Purnartha debuts on smallcase

GARP smallcase will focus on stocks with earnings upgrades, the potential for growth & availability at reasonable valuations

Pune-based investment adviser (Purnartha Investment Advisers Private Limited / Registration No: INA000000672) (hereinafter referred to as ‘Purnartha’), has partnered with smallcase to offer a new portfolio to retail investors. Growth At Reasonable Price [GARP] smallcase is a portfolio of equities experiencing higher earnings or turnarounds from a sectoral cyclical downturn.

The philosophy of the GARP smallcase is to invest in businesses that are experiencing earnings upgrades that indicate the potential for growth and seek such businesses that are available at a reasonable valuation with a medium-term investment horizon.
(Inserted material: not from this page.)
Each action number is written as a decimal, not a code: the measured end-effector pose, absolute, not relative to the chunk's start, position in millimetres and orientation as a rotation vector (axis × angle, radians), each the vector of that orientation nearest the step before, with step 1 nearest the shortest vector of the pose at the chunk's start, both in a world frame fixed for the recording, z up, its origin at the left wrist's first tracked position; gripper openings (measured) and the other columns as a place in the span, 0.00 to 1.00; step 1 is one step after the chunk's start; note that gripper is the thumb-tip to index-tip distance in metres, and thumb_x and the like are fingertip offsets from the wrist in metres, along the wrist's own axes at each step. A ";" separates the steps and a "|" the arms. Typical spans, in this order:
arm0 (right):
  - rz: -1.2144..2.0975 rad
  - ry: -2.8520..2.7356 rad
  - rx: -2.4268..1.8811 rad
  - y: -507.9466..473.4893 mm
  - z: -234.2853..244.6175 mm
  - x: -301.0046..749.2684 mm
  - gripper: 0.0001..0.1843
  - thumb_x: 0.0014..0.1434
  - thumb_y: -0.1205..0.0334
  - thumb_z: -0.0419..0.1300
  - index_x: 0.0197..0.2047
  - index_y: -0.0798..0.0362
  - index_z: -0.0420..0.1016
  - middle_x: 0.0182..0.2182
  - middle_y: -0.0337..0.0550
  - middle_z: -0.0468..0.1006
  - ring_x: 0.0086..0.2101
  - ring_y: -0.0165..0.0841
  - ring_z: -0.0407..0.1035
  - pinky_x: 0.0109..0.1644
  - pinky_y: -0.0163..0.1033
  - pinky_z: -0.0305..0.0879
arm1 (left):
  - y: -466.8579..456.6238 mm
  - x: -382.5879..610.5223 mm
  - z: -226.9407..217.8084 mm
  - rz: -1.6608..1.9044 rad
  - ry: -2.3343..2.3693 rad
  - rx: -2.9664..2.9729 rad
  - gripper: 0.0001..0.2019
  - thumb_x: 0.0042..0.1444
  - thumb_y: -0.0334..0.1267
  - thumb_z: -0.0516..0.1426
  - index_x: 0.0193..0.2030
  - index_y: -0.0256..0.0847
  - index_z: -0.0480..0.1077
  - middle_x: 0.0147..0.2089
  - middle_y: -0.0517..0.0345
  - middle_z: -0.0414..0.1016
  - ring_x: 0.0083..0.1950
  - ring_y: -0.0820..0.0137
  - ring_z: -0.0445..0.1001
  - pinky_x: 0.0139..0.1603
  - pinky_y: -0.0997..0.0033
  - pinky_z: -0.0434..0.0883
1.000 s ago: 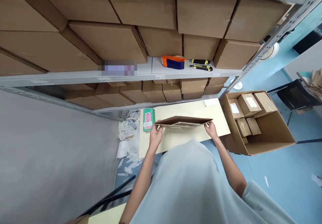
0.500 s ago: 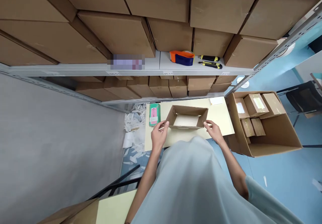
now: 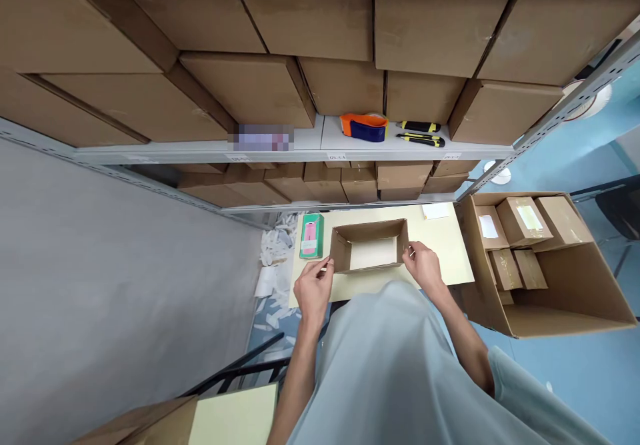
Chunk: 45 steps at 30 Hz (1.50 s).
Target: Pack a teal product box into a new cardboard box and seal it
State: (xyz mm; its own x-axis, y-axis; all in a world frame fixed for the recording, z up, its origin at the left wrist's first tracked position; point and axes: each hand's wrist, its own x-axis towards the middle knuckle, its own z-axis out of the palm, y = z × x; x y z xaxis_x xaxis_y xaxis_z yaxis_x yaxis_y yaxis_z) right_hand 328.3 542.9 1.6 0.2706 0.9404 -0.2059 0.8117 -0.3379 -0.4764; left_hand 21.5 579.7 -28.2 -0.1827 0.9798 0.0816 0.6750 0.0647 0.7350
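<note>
An open-topped cardboard box [image 3: 371, 230] stands on the pale yellow table, with a white bottom showing inside. At its near left corner, the fingertips of my left hand [image 3: 314, 290] pinch the rim. My right hand [image 3: 424, 266] grips the near right corner, its fingers curled against the short side. To the left of the cardboard box lies a green box [image 3: 313, 236] with a pink panel and a white label. A white slip or small packet [image 3: 435, 211] rests at the table's far right edge.
Shelves [image 3: 200, 154] packed with cartons [image 3: 310, 8] rise beyond the table. One holds utility knives [image 3: 421, 140] and an orange-and-blue roll-shaped item [image 3: 367, 129]. A large open carton [image 3: 575, 305] with several small boxes stands right. Paper scraps [image 3: 273, 252] lie left, beside the grey wall [image 3: 125, 265].
The view has shifted, so the shelves and table sit lower in the picture. The cardboard box is turned slightly, and my right hand has closed in on its right corner.
</note>
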 end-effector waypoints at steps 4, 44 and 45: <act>0.692 -1.898 -2.305 537.0 12.4 313.4 0.16 0.79 0.61 0.55 0.59 0.53 0.83 0.51 0.50 0.85 0.41 0.38 0.83 0.42 0.39 0.71 | 569.6 29.4 -28.2 0.852 1.858 1.696 0.14 0.68 0.47 0.63 0.50 0.47 0.89 0.43 0.55 0.86 0.36 0.65 0.83 0.42 0.65 0.76; 0.964 -1.653 -1.897 578.1 -90.7 317.8 0.24 0.79 0.43 0.49 0.66 0.48 0.66 0.48 0.49 0.83 0.38 0.45 0.81 0.50 0.50 0.77 | 615.3 38.4 -110.0 0.799 1.752 1.482 0.20 0.70 0.56 0.58 0.59 0.47 0.67 0.56 0.49 0.80 0.49 0.57 0.80 0.55 0.57 0.77; 0.960 -1.653 -1.908 579.1 -89.0 319.0 0.24 0.79 0.43 0.48 0.67 0.48 0.66 0.47 0.48 0.84 0.37 0.46 0.80 0.49 0.50 0.76 | 614.8 40.6 -108.1 0.791 1.751 1.471 0.21 0.71 0.57 0.57 0.61 0.47 0.67 0.56 0.49 0.80 0.48 0.57 0.81 0.54 0.57 0.76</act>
State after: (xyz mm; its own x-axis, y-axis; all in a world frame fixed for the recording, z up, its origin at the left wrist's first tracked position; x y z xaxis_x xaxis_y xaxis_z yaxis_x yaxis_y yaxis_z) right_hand 319.0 579.1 -89.0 0.0462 0.9752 -0.2166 0.6717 -0.1908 -0.7159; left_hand 40.6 614.8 -108.1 -0.1038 0.9861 -0.1300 0.5545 0.1659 0.8155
Devendra Phadke, Principal Officer, Purnartha said, “It is a moment of great pride for Purnartha as we open our research talent to the retail investors, having previously been associated with the HNI and UHNI segment through our advisory and portfolio management services. The objective of GARP is to provide investors with an opportunity to tap into Purnartha’s research capabilities at retail prices as well as to be in a position to generate alpha in the given investment horizon. GARP is a result of the integration of multiple investing styles while retaining Purnartha’s core investment value of investing in fundamentally sound stocks.”

Vasanth Kamath, Founder & CEO, smallcase said, “We are delighted to partner with Purnartha given their deep experience with providing portfolio solutions to retail & HNI investors for over a decade. It is a matter of great privilege to help them productize and publish their quality research in the smallcase form factor.”

The GARP smallcase is created by identifying businesses primarily from the Nifty 500 universe to construct a sector and market cap agnostic portfolio. Companies with earnings growth potential, robust corporate governance, and strong balance sheets with medium to low leverage are then chosen.

Based on the macroeconomic/sector/company-specific triggers, necessary actions beneficial to the portfolio are taken. A well-diversified, sector-agnostic portfolio mostly based on predefined qualitative and quantitative methods which select stocks with strong fundamentals, and reasonable value offers opportunities for delivering better returns.